What a desperate, pathetic fool I was. Time after time, my "friends" had shown me their true colors. Yet, I still wanted to believe they were sorry for causing me pain.
That was unexpected. I thought they'd be content to keep posting things about Sam on Survivors. I had never imagined they would make an entire web page about my brother somewhere off of Facebook. The bottom of the page had a section for comments, and the Disgruntled were already piling on. Obviously Reg had tipped them off to the page's existence, and maybe invited them to participate.
The comments abruptly cut off at that point, as if someone remembered that this discussion page, completely off of Facebook, was open to anyone. Maybe they had already moved on to their next attack, or maybe, just maybe, they had left that comment up as a warning to me. Right now, I really didn't care. None of this would have happened if I hadn't been friends with Reg, Katrina, Bonita and the others. None of it would have happened if I had just not talked to them about Sam, or given them private messages between me and Alecia and John. None of this would have happened if I had just pretended FCU never existed at all.

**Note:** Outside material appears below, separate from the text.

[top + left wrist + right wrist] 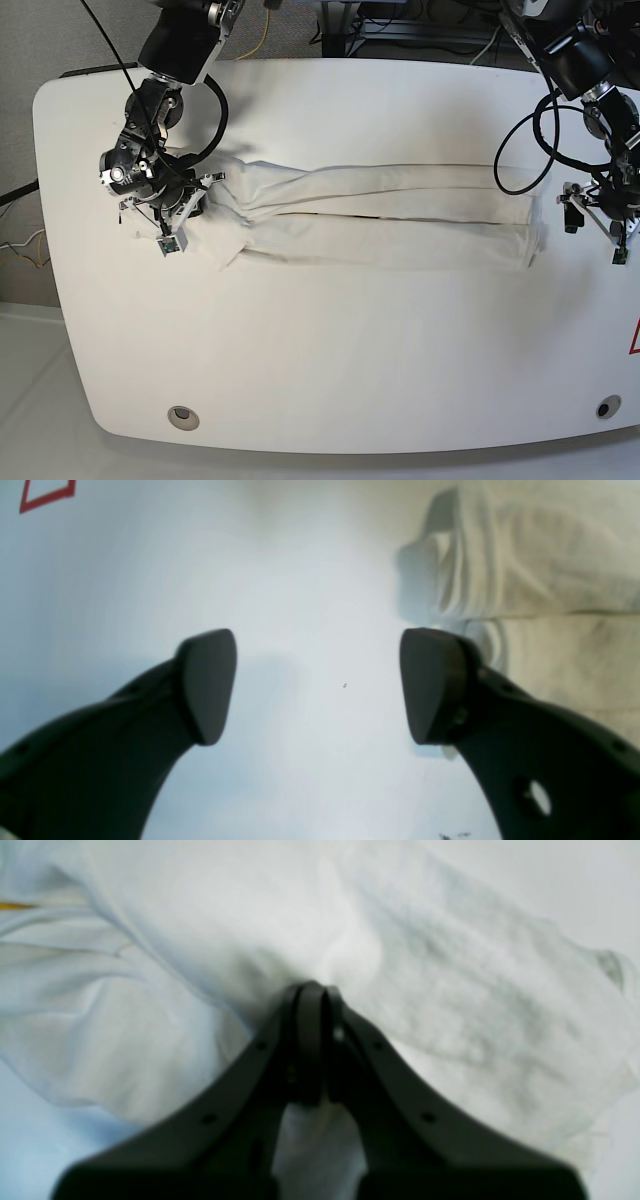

And now Sam, my sweet brother Sam, who had fought off bullies for me when I was getting picked on at school, who never forgot my birthday and sent each of my kids a new Christmas ornament with their picture on it every year, who had sinned, repented, and been fully restored—he was under attack. And pretty soon Lisa would find out about it, and she and Sam would have to live through the whole awful thing again. And then my parents—but I didn't even want to think about my parents. Sooner or later, they would all find out about this page, and they would start asking questions, and then they would find out what I had done. Would the Disgruntled really contact Sam's employer? Would they think to contact his church? I had to think that they probably would.
I put my head on the keyboard and started crying.